**Collected data**.
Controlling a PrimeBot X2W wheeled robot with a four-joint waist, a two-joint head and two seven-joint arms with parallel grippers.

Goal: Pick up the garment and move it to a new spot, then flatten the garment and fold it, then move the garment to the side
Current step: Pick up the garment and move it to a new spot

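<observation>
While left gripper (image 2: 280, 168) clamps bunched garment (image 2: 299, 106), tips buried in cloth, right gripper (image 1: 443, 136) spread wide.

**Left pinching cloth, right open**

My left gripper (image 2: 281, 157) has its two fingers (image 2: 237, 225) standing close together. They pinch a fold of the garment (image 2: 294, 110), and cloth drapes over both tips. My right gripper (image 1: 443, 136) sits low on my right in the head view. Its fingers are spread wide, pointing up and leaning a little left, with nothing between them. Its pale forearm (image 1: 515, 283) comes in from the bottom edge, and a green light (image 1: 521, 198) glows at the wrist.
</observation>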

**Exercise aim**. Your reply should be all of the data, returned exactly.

**Answer for the task**.
Controlling a PrimeBot X2W wheeled robot with a four-joint waist, a two-joint head and two seven-joint arms with parallel grippers.

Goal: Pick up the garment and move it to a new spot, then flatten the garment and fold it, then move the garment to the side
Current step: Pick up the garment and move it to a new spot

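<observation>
While left gripper (image 2: 280, 168) clamps bunched garment (image 2: 299, 106), tips buried in cloth, right gripper (image 1: 443, 136) spread wide.

**Left pinching cloth, right open**

My left gripper (image 2: 281, 157) has its two fingers (image 2: 237, 225) standing close together. They pinch a fold of the garment (image 2: 294, 110), and cloth drapes over both tips. My right gripper (image 1: 443, 136) sits low on my right in the head view. Its fingers are spread wide, pointing up and leaning a little left, with nothing between them. Its pale forearm (image 1: 515, 283) comes in from the bottom edge, and a green light (image 1: 521, 198) glows at the wrist.
</observation>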

With this, the exercise has been completed.